» **RECORD EXCERPTS**:
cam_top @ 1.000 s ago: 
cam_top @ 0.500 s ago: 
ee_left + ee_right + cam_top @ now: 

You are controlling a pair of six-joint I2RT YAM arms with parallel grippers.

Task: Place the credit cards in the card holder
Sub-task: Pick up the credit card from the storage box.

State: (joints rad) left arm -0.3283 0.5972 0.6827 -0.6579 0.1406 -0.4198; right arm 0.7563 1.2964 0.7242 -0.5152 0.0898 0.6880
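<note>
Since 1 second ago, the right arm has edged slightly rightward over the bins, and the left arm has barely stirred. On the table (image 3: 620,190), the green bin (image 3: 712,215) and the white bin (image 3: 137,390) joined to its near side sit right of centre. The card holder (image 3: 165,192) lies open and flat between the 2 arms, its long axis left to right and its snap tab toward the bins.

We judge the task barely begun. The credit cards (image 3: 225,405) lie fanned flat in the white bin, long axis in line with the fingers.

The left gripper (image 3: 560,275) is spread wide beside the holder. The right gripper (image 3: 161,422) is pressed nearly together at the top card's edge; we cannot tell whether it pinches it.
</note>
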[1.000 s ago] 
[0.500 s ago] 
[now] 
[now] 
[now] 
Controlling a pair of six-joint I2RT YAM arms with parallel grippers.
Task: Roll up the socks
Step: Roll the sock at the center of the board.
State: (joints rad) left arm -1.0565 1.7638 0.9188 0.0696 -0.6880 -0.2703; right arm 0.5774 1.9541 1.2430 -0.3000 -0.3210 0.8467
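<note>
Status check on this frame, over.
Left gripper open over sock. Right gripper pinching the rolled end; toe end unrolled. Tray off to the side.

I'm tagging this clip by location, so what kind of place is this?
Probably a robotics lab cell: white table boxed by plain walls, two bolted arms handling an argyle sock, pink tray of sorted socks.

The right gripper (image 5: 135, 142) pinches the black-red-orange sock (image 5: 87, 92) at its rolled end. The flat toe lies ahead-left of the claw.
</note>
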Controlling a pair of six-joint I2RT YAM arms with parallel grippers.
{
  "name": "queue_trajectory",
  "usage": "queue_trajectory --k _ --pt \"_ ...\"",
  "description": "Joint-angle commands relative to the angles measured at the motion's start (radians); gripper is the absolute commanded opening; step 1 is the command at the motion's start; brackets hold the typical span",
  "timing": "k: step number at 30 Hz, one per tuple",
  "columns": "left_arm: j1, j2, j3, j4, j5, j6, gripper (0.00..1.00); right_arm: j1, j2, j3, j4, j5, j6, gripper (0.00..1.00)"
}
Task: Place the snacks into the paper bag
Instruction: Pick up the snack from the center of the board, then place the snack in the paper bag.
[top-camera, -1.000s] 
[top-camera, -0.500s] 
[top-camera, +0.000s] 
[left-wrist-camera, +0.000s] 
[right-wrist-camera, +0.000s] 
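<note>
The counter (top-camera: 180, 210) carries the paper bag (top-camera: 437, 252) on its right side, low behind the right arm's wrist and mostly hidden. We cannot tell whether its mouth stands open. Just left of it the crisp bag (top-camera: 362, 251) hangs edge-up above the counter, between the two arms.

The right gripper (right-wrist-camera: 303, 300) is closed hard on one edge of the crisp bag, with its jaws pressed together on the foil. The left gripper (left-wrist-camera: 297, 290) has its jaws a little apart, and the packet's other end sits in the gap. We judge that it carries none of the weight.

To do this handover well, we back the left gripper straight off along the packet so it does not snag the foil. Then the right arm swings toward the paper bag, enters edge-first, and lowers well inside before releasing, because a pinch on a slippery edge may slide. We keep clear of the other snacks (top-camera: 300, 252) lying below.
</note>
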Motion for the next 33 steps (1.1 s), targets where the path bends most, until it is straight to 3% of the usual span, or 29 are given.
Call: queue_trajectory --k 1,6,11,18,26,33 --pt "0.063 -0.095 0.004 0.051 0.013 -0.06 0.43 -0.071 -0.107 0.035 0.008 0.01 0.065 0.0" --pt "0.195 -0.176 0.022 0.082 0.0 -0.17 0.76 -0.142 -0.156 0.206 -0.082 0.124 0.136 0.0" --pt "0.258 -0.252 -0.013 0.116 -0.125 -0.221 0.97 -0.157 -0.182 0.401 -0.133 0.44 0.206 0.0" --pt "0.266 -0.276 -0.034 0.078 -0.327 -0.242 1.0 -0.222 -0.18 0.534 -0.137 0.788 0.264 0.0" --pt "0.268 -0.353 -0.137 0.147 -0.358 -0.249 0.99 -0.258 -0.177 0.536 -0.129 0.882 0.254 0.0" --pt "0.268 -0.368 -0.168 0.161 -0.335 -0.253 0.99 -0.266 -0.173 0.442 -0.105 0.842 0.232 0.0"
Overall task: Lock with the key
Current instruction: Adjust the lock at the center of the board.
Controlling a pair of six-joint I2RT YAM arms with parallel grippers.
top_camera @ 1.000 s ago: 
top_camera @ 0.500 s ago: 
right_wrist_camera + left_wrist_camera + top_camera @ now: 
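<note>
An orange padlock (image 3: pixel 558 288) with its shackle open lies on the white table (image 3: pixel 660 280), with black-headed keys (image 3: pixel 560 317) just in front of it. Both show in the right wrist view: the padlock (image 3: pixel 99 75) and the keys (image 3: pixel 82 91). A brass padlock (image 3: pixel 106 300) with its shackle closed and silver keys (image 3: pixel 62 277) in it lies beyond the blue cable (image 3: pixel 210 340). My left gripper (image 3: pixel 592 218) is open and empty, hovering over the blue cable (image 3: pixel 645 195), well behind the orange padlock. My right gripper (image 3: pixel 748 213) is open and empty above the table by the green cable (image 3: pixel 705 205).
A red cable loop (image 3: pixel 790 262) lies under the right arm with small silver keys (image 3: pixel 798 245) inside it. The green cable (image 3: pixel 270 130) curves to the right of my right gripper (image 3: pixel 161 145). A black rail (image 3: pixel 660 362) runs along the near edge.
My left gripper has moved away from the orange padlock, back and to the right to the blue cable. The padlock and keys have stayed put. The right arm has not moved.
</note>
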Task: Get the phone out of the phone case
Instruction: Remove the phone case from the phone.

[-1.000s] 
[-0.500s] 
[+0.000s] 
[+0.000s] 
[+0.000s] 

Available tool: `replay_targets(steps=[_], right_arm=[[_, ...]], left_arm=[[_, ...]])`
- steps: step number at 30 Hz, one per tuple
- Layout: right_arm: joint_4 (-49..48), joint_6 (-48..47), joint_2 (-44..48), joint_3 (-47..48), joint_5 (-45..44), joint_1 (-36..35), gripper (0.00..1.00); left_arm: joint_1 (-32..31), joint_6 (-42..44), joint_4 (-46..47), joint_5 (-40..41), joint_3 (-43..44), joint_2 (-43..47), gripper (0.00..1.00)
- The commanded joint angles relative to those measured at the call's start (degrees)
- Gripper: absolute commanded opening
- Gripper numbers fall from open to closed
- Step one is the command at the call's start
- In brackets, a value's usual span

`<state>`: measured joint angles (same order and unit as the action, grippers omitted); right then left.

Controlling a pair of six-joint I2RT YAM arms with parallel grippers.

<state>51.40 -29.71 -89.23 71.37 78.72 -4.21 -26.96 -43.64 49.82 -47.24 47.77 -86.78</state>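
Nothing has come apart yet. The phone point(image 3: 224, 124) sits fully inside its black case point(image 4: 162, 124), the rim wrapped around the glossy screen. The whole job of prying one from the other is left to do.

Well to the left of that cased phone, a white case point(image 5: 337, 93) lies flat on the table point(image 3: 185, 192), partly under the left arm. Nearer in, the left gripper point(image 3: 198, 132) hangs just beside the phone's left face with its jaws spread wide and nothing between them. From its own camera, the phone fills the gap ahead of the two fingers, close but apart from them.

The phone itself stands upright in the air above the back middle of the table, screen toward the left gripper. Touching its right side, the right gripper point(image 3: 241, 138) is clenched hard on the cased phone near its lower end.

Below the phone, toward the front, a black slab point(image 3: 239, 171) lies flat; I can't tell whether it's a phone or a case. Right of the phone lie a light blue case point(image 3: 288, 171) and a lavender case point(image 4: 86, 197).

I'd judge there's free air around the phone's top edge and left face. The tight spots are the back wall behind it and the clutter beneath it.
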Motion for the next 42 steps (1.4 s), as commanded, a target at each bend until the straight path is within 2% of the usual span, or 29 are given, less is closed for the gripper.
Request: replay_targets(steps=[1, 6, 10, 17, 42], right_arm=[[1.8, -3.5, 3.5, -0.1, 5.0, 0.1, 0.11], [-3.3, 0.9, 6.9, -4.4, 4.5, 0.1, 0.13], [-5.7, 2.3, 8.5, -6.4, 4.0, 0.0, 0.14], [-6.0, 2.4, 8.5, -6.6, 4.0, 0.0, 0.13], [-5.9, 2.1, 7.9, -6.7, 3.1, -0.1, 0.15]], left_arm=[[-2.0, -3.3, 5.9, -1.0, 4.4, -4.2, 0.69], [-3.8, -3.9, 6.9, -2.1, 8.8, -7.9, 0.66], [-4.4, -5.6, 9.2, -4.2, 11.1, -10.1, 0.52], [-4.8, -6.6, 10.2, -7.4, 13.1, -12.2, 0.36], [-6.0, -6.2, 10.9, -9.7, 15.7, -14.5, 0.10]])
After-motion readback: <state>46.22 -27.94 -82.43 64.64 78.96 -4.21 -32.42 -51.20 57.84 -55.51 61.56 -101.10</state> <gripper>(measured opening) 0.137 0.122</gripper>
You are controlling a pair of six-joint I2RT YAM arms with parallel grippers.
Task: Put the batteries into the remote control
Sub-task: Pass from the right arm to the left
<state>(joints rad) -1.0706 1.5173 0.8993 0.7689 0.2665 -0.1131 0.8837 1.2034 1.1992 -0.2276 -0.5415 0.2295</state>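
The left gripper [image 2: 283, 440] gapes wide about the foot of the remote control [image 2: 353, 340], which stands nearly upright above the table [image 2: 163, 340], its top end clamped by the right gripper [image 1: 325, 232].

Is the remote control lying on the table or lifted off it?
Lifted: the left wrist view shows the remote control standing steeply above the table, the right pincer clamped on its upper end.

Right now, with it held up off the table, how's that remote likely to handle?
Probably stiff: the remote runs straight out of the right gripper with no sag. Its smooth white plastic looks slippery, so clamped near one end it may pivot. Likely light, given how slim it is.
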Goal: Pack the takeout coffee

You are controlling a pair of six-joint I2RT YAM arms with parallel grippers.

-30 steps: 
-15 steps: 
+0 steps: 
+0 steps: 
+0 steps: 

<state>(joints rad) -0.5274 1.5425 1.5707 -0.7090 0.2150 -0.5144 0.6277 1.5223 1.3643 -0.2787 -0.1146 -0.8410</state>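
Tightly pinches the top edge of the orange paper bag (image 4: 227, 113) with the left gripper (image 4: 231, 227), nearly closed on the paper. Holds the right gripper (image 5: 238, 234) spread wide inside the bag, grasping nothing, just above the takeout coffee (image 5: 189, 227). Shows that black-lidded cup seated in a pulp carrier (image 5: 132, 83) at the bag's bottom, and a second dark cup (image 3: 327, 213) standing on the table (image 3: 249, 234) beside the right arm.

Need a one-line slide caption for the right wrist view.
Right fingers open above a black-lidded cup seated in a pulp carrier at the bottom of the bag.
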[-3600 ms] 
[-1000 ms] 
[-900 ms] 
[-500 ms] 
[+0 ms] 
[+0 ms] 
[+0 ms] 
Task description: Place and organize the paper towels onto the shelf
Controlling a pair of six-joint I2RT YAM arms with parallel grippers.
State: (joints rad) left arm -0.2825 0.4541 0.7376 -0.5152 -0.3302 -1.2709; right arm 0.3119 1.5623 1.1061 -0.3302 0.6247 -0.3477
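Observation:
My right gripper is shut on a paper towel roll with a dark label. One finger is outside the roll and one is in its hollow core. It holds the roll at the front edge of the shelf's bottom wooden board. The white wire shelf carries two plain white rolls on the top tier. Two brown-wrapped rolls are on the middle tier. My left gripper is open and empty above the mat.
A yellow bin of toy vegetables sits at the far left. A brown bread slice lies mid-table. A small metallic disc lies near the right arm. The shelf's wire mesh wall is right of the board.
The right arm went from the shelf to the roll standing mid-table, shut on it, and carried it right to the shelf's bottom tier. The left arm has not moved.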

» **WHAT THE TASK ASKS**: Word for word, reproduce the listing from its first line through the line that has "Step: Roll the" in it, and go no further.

» **ANSWER TO THIS PROBLEM**:
cam_top @ 1.000 s ago: 
cam_top @ 0.500 s ago: 
ee_left + ee_right + cam_top @ now: 

You are controlling a pair of six-joint I2RT YAM arms with parallel grippers.

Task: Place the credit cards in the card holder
Sub-task: Pick up the credit card from the storage box.

State: (joints rad) left arm -0.3283 0.5972 0.6827 -0.6579 0.1406 -0.4198; right arm 0.7563 1.2964 0.7242 -0.5152 0.0898 0.6880
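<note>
Since 1 second ago, the right arm has edged slightly rightward over the bins, and the left arm has barely stirred. On the table (image 3: 620,190), the green bin (image 3: 712,215) and the white bin (image 3: 137,390) joined to its near side sit right of centre. The card holder (image 3: 165,192) lies open and flat between the 2 arms, its long axis left to right and its snap tab toward the bins.

We judge the task barely begun. The credit cards (image 3: 225,405) lie fanned flat in the white bin, long axis in line with the fingers.

The left gripper (image 3: 560,275) is spread wide beside the holder. The right gripper (image 3: 161,422) is pressed nearly together at the top card's edge; we cannot tell whether it pinches it.
</note>
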[1.000 s ago] 
[0.500 s ago] 
[now] 
[now] 
[now] 
Controlling a pair of six-joint I2RT YAM arms with parallel grippers.
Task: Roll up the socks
Step: Roll the sock at the center of the board.

The exercise requires nothing further.